* **Prompt**
Please reproduce the data exactly, excluding any pictures it contains.

Data extracted from a collection:
-*-

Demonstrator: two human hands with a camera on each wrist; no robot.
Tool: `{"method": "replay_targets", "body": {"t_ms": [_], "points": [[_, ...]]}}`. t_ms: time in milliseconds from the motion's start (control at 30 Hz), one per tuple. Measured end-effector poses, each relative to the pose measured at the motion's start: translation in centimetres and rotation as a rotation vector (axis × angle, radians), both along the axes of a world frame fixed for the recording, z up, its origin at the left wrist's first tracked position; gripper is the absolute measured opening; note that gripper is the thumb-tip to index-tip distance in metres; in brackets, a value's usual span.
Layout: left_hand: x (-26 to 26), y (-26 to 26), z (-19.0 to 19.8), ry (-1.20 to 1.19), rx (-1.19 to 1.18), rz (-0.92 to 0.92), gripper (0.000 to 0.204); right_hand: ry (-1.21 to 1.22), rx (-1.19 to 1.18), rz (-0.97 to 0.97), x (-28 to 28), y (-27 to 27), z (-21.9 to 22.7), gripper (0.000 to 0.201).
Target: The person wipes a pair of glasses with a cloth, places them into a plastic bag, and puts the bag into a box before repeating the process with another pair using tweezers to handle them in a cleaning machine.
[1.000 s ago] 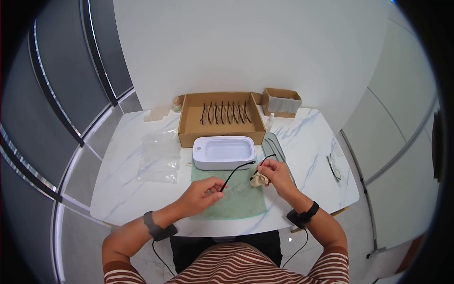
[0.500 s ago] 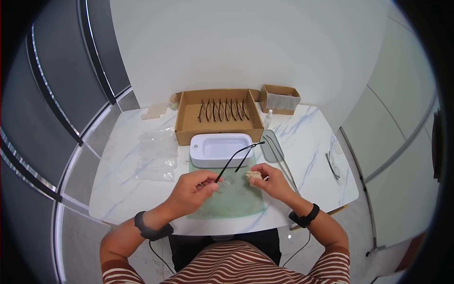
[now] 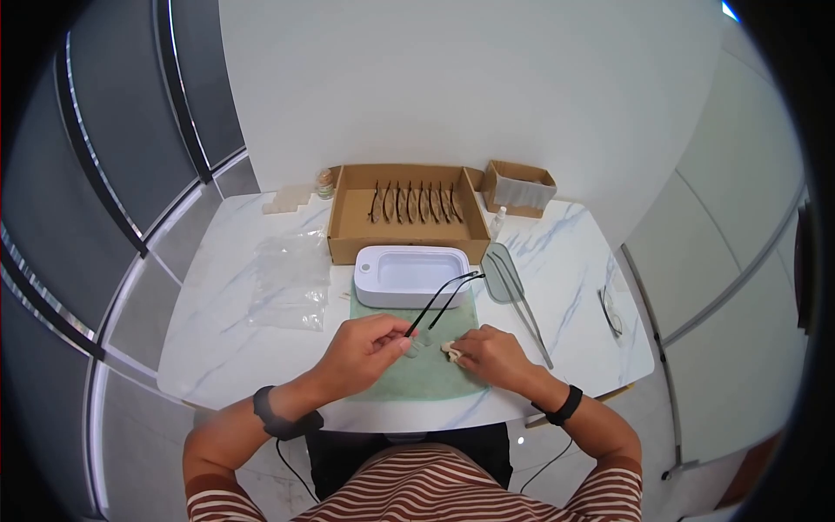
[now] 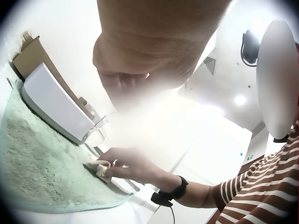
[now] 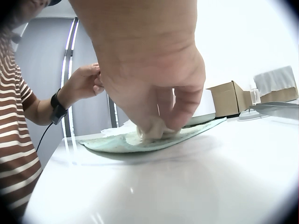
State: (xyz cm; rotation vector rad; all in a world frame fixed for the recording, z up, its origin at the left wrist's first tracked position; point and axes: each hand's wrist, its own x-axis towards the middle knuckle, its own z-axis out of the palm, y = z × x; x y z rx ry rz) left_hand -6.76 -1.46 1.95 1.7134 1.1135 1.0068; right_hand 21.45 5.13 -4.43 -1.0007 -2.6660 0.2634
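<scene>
My left hand (image 3: 361,352) holds a pair of eyeglasses (image 3: 432,304) by the front, over the green towel. Their thin black temples point up and away to the right; the clear lenses show partly beside the fingers. To the right, my right hand (image 3: 493,357) pinches a crumpled beige cloth (image 3: 450,351) down at the towel. In the right wrist view the cloth (image 5: 153,131) bunches under the fingertips. The left wrist view shows the cloth (image 4: 101,169) near the towel's edge, apart from the glasses' lenses (image 4: 96,135).
A white basin-like device (image 3: 409,298) stands on the back of the green towel (image 3: 409,383). Behind it, a cardboard tray (image 3: 348,233) holds several glasses in a row. Plastic bags (image 3: 291,283) lie left; a grey-green tray (image 3: 497,283), long tweezers (image 3: 531,324), a spray bottle (image 3: 498,223) and more glasses (image 3: 611,313) lie right.
The right hand, earlier up at a temple with the cloth, has come away and down to the towel. The left hand keeps the glasses, whose temples have tilted and shifted.
</scene>
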Motion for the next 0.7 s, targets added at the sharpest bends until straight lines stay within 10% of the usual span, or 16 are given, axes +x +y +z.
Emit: {"method": "replay_targets", "body": {"t_ms": [200, 700], "points": [[0.7, 0.1, 0.0, -0.016, -0.042, -0.013, 0.023, 0.335, 0.294, 0.042, -1.4, -0.8, 2.6, 0.03], [1.4, -0.4, -0.4, 0.028, -0.092, -0.007, 0.023, 0.044, 0.415, -0.008, -1.6, 0.9, 0.8, 0.029]]}}
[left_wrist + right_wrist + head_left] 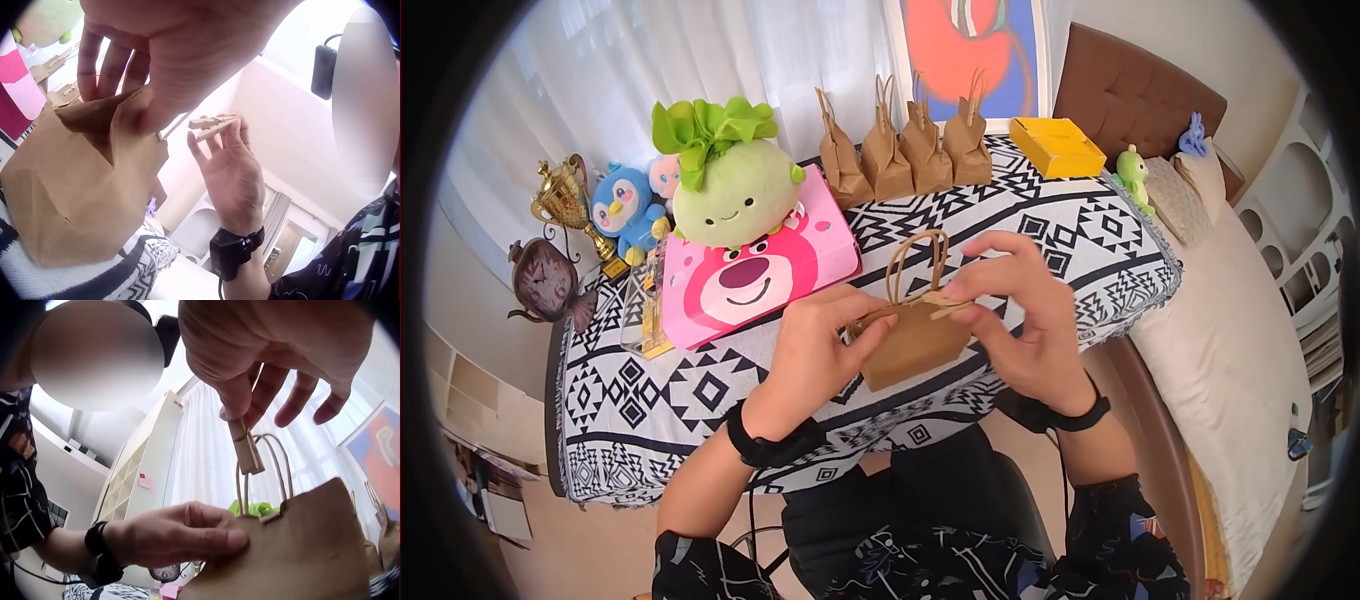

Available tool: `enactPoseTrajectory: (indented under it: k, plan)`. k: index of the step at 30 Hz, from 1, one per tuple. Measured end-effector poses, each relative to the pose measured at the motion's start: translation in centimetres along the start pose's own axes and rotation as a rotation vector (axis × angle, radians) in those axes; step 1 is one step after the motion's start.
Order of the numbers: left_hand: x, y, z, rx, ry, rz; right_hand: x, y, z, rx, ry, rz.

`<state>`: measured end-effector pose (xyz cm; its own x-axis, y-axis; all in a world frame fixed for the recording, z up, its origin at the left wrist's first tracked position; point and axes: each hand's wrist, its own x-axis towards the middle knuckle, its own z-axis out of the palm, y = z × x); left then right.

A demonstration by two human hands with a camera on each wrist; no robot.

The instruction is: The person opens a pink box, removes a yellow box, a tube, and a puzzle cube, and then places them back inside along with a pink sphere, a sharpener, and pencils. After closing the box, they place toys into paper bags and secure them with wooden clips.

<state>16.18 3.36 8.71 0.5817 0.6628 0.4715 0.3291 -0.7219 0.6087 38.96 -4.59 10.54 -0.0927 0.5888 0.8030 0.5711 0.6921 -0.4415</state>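
A small brown paper bag with twisted handles stands near the front of the table, its top edge folded over. My left hand pinches that fold at its left end, thumb on the near side. In my right hand a wooden clothespin is pinched between thumb and forefinger; the other fingers are spread. The clothespin points down at the bag's top edge, beside the handles. From the left wrist view, the clothespin's two legs are seen side-on, spread at the bag end.
Several closed brown bags stand in a row at the back. Left of them, a green plush sits on a pink box. A yellow box lies at the back right. A trophy and clock are far left.
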Motion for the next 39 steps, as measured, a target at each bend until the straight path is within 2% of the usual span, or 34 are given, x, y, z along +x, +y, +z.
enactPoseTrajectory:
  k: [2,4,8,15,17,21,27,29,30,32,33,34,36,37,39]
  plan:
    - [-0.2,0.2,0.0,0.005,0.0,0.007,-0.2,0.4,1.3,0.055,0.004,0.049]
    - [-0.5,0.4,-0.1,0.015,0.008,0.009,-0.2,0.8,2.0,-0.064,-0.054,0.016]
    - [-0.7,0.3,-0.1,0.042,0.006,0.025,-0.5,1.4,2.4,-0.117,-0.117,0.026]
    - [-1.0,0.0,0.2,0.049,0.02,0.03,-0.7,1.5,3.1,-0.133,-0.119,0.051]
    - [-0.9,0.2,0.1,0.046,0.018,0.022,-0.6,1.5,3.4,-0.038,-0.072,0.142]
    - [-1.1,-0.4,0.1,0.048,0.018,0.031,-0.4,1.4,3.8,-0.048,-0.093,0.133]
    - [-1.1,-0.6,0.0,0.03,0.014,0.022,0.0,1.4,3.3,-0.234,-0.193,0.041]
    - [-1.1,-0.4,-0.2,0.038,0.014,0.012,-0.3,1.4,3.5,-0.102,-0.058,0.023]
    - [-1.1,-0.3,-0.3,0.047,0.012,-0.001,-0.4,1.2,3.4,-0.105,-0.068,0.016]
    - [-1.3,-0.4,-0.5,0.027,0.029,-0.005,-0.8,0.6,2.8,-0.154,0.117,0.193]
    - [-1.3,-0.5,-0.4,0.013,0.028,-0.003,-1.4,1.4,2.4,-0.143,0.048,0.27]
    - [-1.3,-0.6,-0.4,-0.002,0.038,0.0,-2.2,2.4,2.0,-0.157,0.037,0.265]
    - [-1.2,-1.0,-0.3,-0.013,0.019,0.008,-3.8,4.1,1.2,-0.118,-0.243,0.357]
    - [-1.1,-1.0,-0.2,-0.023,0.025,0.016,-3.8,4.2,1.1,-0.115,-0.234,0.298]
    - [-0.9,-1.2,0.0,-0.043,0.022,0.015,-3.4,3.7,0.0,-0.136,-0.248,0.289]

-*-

* **Result of the exercise**
Demonstrator: two human hands with a camera on each wrist; no robot.
Tool: `{"method": "replay_targets", "body": {"t_ms": [_], "points": [[_, ...]]}}`. t_ms: time in milliseconds from the motion's start (control at 30 Hz), one per tuple. Measured end-effector poses, each relative to the pose measured at the motion's start: translation in centimetres and rotation as a rotation vector (axis × angle, radians), both along the axes of a world frame fixed for the recording, z up, its origin at the left wrist's first tracked position; gripper is the absolute measured opening; note that gripper is the thumb-tip to index-tip distance in metres; in brackets, a value's usual span.
Layout: left_hand: x (-26 to 26), y (-26 to 26), z (-19.0 to 19.8), ry (-1.20 to 1.19), rx (-1.19 to 1.18), rz (-0.92 to 0.92), gripper (0.000 to 0.204); right_hand: ry (-1.21 to 1.22), rx (-1.19 to 1.18), rz (-0.97 to 0.97), x (-28 to 28), y (-27 to 27), z (-21.9 to 22.7), gripper (0.000 to 0.201).
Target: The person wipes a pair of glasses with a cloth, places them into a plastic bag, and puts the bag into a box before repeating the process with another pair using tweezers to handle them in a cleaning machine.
[1.000 s ago] 
[0.500 s ago] 
[now] 
[now] 
[now] 
State: (xyz cm; rotation vector rad; all in a world frame fixed for the recording, z up, its origin at the left wrist's first tracked position; point and axes: each hand's wrist, its own x-axis towards the middle knuckle, its own z-axis out of the palm, y = z × x; x y z rx ry rz) left_hand -6.76 -1.46 1.95 1.7134 1.1135 1.0068; right_hand 21.45 5.13 -4.43 -1.0007 -2.6660 0.2634
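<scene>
My left hand (image 3: 361,352) holds a pair of eyeglasses (image 3: 432,304) by the front, over the green towel. Their thin black temples point up and away to the right; the clear lenses show partly beside the fingers. To the right, my right hand (image 3: 493,357) pinches a crumpled beige cloth (image 3: 450,351) down at the towel. In the right wrist view the cloth (image 5: 153,131) bunches under the fingertips. The left wrist view shows the cloth (image 4: 101,169) near the towel's edge, apart from the glasses' lenses (image 4: 96,135).
A white basin-like device (image 3: 409,298) stands on the back of the green towel (image 3: 409,383). Behind it, a cardboard tray (image 3: 348,233) holds several glasses in a row. Plastic bags (image 3: 291,283) lie left; a grey-green tray (image 3: 497,283), long tweezers (image 3: 531,324), a spray bottle (image 3: 498,223) and more glasses (image 3: 611,313) lie right.
The right hand, earlier up at a temple with the cloth, has come away and down to the towel. The left hand keeps the glasses, whose temples have tilted and shifted.
</scene>
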Motion for the next 0.7 s, targets added at the sharpest bends until straight lines stay within 10% of the usual span, or 16 are given, axes +x +y +z.
Emit: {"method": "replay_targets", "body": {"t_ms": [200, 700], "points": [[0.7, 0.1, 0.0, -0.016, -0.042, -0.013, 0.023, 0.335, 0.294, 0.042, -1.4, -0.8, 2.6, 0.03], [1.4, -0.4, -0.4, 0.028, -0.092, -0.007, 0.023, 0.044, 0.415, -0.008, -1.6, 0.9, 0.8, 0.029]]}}
[left_wrist + right_wrist + head_left] 

Available tool: `enactPoseTrajectory: (indented under it: k, plan)`. k: index of the step at 30 Hz, from 1, one per tuple. Measured end-effector poses, each relative to the pose measured at the motion's start: translation in centimetres along the start pose's own axes and rotation as a rotation vector (axis × angle, radians) in those axes; step 1 is one step after the motion's start.
Order of the numbers: left_hand: x, y, z, rx, ry, rz; right_hand: x, y, z, rx, ry, rz.

`<state>`: measured end-effector pose (xyz cm; its own x-axis, y-axis; all in a world frame fixed for the recording, z up, its origin at the left wrist's first tracked position; point and axes: each hand's wrist, its own x-axis towards the middle knuckle, its own z-axis out of the palm, y = z × x); left then right.

A demonstration by two human hands with a camera on each wrist; no robot.

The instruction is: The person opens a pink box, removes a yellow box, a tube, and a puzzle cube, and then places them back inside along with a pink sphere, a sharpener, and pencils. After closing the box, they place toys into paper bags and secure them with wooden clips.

<state>16.18 3.36 8.71 0.5817 0.6628 0.4715 0.3291 -0.7219 0.6087 38.96 -4.59 10.54 -0.0927 0.5888 0.8030 0.5711 0.6921 -0.4415</state>
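A small brown paper bag with twisted handles stands near the front of the table, its top edge folded over. My left hand pinches that fold at its left end, thumb on the near side. In my right hand a wooden clothespin is pinched between thumb and forefinger; the other fingers are spread. The clothespin points down at the bag's top edge, beside the handles. From the left wrist view, the clothespin's two legs are seen side-on, spread at the bag end.
Several closed brown bags stand in a row at the back. Left of them, a green plush sits on a pink box. A yellow box lies at the back right. A trophy and clock are far left.
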Motion for the next 39 steps, as measured, a target at each bend until the straight path is within 2% of the usual span, or 34 are given, x, y, z along +x, +y, +z.
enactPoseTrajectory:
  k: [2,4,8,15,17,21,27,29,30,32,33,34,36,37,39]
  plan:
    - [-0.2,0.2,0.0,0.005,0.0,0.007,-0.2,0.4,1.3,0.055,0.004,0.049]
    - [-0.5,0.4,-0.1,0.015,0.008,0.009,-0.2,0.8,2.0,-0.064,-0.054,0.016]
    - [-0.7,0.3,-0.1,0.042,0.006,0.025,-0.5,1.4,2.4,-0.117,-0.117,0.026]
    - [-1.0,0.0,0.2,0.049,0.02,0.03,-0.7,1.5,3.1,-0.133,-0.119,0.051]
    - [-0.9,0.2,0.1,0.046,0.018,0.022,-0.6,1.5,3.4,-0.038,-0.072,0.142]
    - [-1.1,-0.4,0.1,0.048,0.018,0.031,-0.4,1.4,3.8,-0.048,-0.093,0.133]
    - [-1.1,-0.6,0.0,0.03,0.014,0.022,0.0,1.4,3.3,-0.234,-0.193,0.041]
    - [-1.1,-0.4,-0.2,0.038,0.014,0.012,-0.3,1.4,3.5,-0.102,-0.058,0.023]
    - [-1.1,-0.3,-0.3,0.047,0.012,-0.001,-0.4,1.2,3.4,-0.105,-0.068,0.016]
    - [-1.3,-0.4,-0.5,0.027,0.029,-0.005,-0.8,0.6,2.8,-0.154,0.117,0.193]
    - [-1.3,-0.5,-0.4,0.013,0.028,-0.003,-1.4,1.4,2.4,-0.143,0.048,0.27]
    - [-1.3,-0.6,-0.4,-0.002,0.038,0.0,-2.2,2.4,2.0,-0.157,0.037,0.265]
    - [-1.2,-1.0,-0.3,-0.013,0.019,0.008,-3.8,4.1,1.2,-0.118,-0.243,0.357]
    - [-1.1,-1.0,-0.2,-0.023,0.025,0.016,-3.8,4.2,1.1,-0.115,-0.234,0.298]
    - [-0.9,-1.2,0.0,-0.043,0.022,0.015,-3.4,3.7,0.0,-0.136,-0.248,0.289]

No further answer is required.